§ Instructions for the task: Please transcribe the listing below in full and word for word, without its pictures.

§ Dataset excerpt:

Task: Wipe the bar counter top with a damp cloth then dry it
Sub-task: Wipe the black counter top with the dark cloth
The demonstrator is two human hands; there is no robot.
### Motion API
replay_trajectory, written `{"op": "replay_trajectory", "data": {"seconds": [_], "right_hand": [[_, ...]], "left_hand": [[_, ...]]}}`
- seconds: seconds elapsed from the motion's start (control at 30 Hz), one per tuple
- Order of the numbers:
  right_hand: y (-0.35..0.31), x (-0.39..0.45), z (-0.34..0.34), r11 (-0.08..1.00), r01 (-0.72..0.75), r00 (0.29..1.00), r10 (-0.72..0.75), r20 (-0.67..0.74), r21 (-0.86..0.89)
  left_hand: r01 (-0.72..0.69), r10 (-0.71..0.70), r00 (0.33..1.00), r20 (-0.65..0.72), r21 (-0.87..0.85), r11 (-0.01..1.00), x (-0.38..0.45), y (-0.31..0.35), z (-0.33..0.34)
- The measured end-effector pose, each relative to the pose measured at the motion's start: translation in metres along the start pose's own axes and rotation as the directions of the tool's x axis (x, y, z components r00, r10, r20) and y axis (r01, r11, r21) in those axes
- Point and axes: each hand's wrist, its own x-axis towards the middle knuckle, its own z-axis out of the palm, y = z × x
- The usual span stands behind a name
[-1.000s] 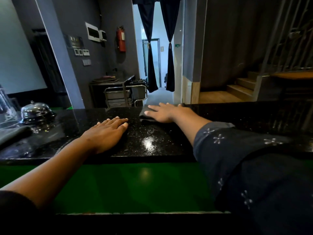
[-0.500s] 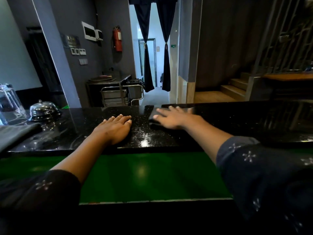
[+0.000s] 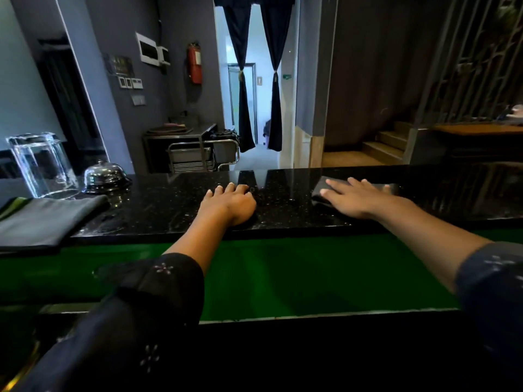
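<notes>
The black speckled bar counter top (image 3: pixel 169 205) runs across the view, wet and glossy. My right hand (image 3: pixel 356 198) lies flat with straight fingers, pressing a dark cloth (image 3: pixel 321 189) onto the counter at the right; most of the cloth is hidden under the palm. My left hand (image 3: pixel 229 206) rests palm down on the counter near its front edge, fingers slightly bent, holding nothing.
A folded dark cloth (image 3: pixel 48 222) lies on the counter at the left. Behind it stand an upturned clear glass container (image 3: pixel 42 165) and a metal service bell (image 3: pixel 106 176). A green ledge (image 3: pixel 311 273) sits below the counter's front edge.
My right hand has slid the cloth to the right along the counter. The left hand stays planted on the counter, and the view has shifted so the glass and folded cloth show more.
</notes>
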Motion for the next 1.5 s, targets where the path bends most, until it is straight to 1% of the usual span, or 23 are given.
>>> {"op": "replay_trajectory", "data": {"seconds": [0.07, 0.17, 0.23, 0.3, 0.37, 0.47, 0.57, 0.67, 0.83, 0.9, 1.0, 1.1, 1.2, 1.33, 1.4, 1.43, 1.5], "right_hand": [[-0.038, -0.004, 0.006, 0.998, 0.059, 0.998, -0.059, -0.021, -0.01], [-0.087, -0.029, 0.018, 0.974, 0.224, 0.974, -0.225, -0.042, -0.018], [-0.093, -0.051, 0.023, 0.953, 0.301, 0.952, -0.302, -0.051, -0.023], [-0.076, -0.067, 0.023, 0.938, 0.346, 0.937, -0.346, -0.056, -0.016], [-0.049, -0.074, 0.018, 0.945, 0.326, 0.944, -0.327, -0.048, -0.016], [-0.022, -0.063, 0.01, 0.975, 0.22, 0.975, -0.221, -0.036, -0.027], [-0.027, -0.032, 0.008, 0.989, 0.147, 0.989, -0.147, -0.023, -0.009], [-0.048, -0.005, 0.007, 0.993, 0.12, 0.993, -0.12, -0.01, -0.001], [-0.081, 0.011, 0.005, 0.988, 0.151, 0.988, -0.151, -0.023, 0.037], [-0.082, -0.001, 0.006, 0.979, 0.201, 0.98, -0.201, -0.003, 0.036], [-0.066, -0.03, 0.013, 0.951, 0.31, 0.951, -0.31, 0.007, 0.016], [-0.04, -0.053, 0.015, 0.929, 0.37, 0.929, -0.37, 0.0, 0.008], [-0.032, -0.055, 0.014, 0.934, 0.357, 0.934, -0.357, -0.012, 0.003], [-0.06, -0.04, 0.014, 0.956, 0.293, 0.956, -0.293, 0.002, 0.01], [-0.083, -0.03, 0.011, 0.97, 0.242, 0.97, -0.243, 0.01, 0.03], [-0.094, -0.028, 0.01, 0.976, 0.216, 0.976, -0.216, 0.012, 0.031], [-0.114, -0.031, 0.01, 0.982, 0.189, 0.982, -0.189, 0.016, 0.011]], "left_hand": [[-0.015, 0.015, 1.0, 0.002, 0.001, 1.0, 0.001, -0.001, 0.0], [-0.035, 0.035, 0.999, 0.009, 0.019, 0.999, 0.003, -0.004, 0.001], [-0.065, 0.064, 0.998, 0.022, 0.058, 0.996, 0.006, -0.007, 0.002], [-0.074, 0.072, 0.997, 0.03, 0.053, 0.996, 0.007, -0.01, 0.002], [-0.061, 0.06, 0.998, 0.02, 0.021, 0.998, 0.009, -0.01, 0.004], [-0.052, 0.052, 0.999, 0.0, 0.007, 0.999, 0.01, -0.007, 0.006], [-0.042, 0.043, 0.999, -0.017, 0.014, 0.999, 0.012, -0.006, 0.006], [-0.031, 0.031, 0.999, -0.022, 0.0, 1.0, 0.011, -0.006, 0.006], [-0.022, 0.023, 0.999, -0.036, 0.025, 0.999, 0.01, -0.004, 0.004], [-0.022, 0.023, 0.999, -0.042, 0.033, 0.999, 0.01, -0.004, 0.002], [-0.014, 0.014, 0.999, -0.035, 0.014, 1.0, 0.013, -0.007, 0.003], [-0.014, 0.014, 1.0, -0.021, 0.012, 1.0, 0.011, -0.006, 0.003], [-0.032, 0.033, 0.999, -0.038, 0.018, 0.999, 0.008, -0.003, 0.003], [-0.012, 0.012, 0.999, -0.032, -0.006, 1.0, 0.008, -0.003, 0.003], [-0.011, 0.008, 0.998, -0.056, -0.057, 0.998, 0.002, -0.001, -0.001], [-0.015, 0.004, 0.996, -0.093, -0.125, 0.992, -0.003, 0.001, -0.004], [-0.037, -0.025, 0.983, -0.18, -0.335, 0.941, -0.017, -0.001, -0.01]]}}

§ Solution for this exercise:
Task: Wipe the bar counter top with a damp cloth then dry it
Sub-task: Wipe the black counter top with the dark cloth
The demonstrator is two human hands; there is no robot.
### Motion API
replay_trajectory, written `{"op": "replay_trajectory", "data": {"seconds": [_], "right_hand": [[_, ...]], "left_hand": [[_, ...]]}}`
- seconds: seconds elapsed from the motion's start (control at 30 Hz), one per tuple
- Order of the numbers:
  right_hand: y (-0.35..0.31), x (-0.39..0.45), z (-0.34..0.34), r11 (-0.08..1.00), r01 (-0.72..0.75), r00 (0.29..1.00), r10 (-0.72..0.75), r20 (-0.67..0.74), r21 (-0.86..0.89)
  left_hand: r01 (-0.72..0.69), r10 (-0.71..0.70), r00 (0.33..1.00), r20 (-0.65..0.72), r21 (-0.87..0.85), r11 (-0.01..1.00), x (-0.38..0.45), y (-0.31..0.35), z (-0.33..0.34)
- The measured end-effector pose, each relative to the pose measured at the motion's start: translation in metres along the start pose's own axes and rotation as the directions of the tool's x axis (x, y, z components r00, r10, r20) and y axis (r01, r11, r21) in those axes
- Point and axes: each hand's wrist, its own x-axis towards the middle knuckle, its own z-axis out of the palm, y = z × x
- The usual span stands behind a name
[-1.000s] 
[-0.500s] 
[+0.000s] 
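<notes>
The black speckled bar counter top (image 3: pixel 169 205) runs across the view, wet and glossy. My right hand (image 3: pixel 356 198) lies flat with straight fingers, pressing a dark cloth (image 3: pixel 321 189) onto the counter at the right; most of the cloth is hidden under the palm. My left hand (image 3: pixel 229 206) rests palm down on the counter near its front edge, fingers slightly bent, holding nothing.
A folded dark cloth (image 3: pixel 48 222) lies on the counter at the left. Behind it stand an upturned clear glass container (image 3: pixel 42 165) and a metal service bell (image 3: pixel 106 176). A green ledge (image 3: pixel 311 273) sits below the counter's front edge.
My right hand has slid the cloth to the right along the counter. The left hand stays planted on the counter, and the view has shifted so the glass and folded cloth show more.
</notes>
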Motion for the next 1.5 s, targets where the path bends most, until it is straight to 1% of the usual span, or 23 are given.
>>> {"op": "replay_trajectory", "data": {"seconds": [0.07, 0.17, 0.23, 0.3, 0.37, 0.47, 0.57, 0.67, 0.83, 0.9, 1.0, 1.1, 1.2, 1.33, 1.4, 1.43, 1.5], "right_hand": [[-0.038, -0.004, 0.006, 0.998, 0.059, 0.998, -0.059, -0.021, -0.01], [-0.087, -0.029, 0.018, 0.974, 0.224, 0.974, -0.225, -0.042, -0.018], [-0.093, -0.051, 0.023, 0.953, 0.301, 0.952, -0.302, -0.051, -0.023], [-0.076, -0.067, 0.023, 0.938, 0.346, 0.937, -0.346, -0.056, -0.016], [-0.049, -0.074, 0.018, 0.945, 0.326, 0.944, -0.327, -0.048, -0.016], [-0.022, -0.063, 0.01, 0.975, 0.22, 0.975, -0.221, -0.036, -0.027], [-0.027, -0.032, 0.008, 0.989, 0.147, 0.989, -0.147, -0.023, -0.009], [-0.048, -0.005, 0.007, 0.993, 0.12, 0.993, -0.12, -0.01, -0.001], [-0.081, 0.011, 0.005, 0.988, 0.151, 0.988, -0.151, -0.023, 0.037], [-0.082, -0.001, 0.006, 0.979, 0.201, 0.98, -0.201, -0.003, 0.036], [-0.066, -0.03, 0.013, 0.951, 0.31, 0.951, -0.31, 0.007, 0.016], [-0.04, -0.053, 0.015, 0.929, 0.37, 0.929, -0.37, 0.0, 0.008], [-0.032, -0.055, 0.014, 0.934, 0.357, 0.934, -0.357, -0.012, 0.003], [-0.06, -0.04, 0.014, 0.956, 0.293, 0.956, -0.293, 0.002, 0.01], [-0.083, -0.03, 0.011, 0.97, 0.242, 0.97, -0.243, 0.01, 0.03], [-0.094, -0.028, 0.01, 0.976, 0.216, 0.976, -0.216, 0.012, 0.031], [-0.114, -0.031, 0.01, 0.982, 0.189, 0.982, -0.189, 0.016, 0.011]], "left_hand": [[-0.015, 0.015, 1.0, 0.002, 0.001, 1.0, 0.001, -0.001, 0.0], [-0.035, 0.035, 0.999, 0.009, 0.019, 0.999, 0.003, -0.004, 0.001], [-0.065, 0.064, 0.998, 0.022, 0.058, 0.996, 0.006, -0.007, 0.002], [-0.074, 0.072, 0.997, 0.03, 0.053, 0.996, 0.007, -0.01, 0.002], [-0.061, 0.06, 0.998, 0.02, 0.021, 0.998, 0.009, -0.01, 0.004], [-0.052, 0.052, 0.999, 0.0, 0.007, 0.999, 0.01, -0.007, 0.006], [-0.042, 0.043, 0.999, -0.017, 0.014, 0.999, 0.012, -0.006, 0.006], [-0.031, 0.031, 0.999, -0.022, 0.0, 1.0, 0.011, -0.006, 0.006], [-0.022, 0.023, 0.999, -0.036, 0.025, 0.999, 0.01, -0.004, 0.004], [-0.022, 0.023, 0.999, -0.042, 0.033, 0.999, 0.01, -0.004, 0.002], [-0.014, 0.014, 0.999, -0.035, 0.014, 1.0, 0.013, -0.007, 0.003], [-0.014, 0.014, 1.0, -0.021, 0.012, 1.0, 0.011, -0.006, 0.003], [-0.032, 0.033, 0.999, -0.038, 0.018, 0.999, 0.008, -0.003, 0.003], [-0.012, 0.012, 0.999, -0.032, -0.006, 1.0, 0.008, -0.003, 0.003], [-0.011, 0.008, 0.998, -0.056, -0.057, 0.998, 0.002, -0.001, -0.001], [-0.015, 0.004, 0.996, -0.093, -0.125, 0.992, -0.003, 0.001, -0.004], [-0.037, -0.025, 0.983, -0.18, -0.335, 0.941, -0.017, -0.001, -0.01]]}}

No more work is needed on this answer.